A study puts wealth inequality in a historical perspective
It’s not fashionable to wear flapper dresses and do the Charleston, but 1920s-style wealth inequality is definitely back in style.
New research says America’s ultra-rich haven’t held as much of the country’s wealth since the Jazz Age, those freewheeling times before the country’s finances shattered.
“U.S. wealth concentration seems to have returned to levels last seen during the Roaring Twenties,” wrote Gabriel Zucman, an economics professor at the University of California, Berkeley.
Zucman said all the research on the issue also points to large wealth concentrations in China and Russia in recent decades. The same thing is happening in France and the U.K., but at a “more moderate rise,” the paper said.
In 1929 — before Wall Street’s crash unleashed the Great Depression — the top 0.1% richest adults’ share of total household wealth was close to 25%, according to Zucman’s paper, which was distributed by the National Bureau of Economic Research.
Those rates plunged in the early 1930s and continued dropping to below 10% in the late 1970s, findings show. Rates have been on the rebound since the early 1980s, and are currently close to 20%.
It’s become especially hard to measure the full extent of riches these days. “Since the 1980s, a large offshore wealth management industry has developed which makes some forms wealth (namely, financial portfolios) harder to capture,” the paper added.
Other researchers have said the Great Recession increased income gaps.

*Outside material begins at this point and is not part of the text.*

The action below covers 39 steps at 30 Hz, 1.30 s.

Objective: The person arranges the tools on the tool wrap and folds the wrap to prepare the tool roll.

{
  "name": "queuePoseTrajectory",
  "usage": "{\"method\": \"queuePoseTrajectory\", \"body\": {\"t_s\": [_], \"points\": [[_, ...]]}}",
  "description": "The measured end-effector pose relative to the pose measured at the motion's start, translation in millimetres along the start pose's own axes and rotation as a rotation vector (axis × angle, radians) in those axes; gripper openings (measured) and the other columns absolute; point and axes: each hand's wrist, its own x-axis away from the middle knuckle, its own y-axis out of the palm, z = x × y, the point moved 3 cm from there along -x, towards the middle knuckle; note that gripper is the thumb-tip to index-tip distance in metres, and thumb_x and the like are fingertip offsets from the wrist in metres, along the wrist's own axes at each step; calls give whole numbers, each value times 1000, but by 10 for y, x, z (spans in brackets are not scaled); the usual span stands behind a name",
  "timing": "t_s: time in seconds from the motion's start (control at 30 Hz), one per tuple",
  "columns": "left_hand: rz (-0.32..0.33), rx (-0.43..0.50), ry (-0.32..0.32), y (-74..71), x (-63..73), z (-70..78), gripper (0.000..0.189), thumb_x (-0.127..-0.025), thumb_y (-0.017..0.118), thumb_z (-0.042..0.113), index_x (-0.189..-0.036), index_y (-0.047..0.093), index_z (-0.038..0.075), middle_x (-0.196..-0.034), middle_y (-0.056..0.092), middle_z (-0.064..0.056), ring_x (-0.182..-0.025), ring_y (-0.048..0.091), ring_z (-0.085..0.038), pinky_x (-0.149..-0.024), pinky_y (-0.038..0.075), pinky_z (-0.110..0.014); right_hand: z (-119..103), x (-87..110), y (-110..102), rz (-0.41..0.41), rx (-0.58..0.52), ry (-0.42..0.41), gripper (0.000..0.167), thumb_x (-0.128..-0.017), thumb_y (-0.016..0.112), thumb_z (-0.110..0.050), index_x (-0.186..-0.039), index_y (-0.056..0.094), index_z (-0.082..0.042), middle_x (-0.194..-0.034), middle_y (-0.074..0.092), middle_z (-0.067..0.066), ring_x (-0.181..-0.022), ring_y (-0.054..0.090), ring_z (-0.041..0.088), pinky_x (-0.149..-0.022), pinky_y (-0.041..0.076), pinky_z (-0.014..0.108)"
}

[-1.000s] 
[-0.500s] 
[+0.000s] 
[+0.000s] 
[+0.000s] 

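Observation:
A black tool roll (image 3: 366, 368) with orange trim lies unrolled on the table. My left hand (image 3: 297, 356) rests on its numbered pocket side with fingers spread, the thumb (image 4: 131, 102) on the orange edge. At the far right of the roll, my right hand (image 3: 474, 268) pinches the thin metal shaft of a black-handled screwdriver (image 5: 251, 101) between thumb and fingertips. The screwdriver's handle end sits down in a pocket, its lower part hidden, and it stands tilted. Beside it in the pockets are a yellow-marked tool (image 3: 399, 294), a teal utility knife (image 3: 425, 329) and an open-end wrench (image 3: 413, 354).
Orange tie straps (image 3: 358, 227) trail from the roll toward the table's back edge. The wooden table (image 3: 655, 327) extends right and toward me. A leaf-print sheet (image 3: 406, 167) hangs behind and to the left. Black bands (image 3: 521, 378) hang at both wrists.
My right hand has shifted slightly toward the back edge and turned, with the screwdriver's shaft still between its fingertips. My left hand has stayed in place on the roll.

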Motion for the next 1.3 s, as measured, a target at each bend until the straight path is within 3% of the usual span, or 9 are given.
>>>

The top earners’ income dropped by 4%, but the bottom household’s income dropped by 20%.
Unemployment rates have been seriously sliding from the Great Recession’s 10% jobless rate in 2009 to 4% in February — that was just off a 49-year low last fall of 3.7%.
Still, millions of Americans live paycheck to paycheck; the recent federal government’s partial government shutdown forced some federal workers to food pantries, and cast a harsh light on Americans’ lack of savings.
The new study attempts to put numbers behind F. Scott Fitzgerald’s linesabout the very rich being different.
But it isn’t going the next step to say if a stock-market collapse is just around the corner. Indeed, scholars have been working for decades chronicling and debating all the causes the Great Depression.
The paper is another spotlight on the issue of income inequality, something that’s been on the minds of academics, politicians, billionaires and even credit-ratings agencies. Late last year, Moody’s said the growing gaps in wealth could cause it to downgrade the rating on the federal government’s bonds.
Other researchers have also drawn parallels between the present and the past. The Economic Policy Institute, a left-leaning Washington D.C. think tank, estimates that America’s top-earning 1% took in 22% of all national income. The organization said in 1928, 23.9% of the country’s income went to the top 1%.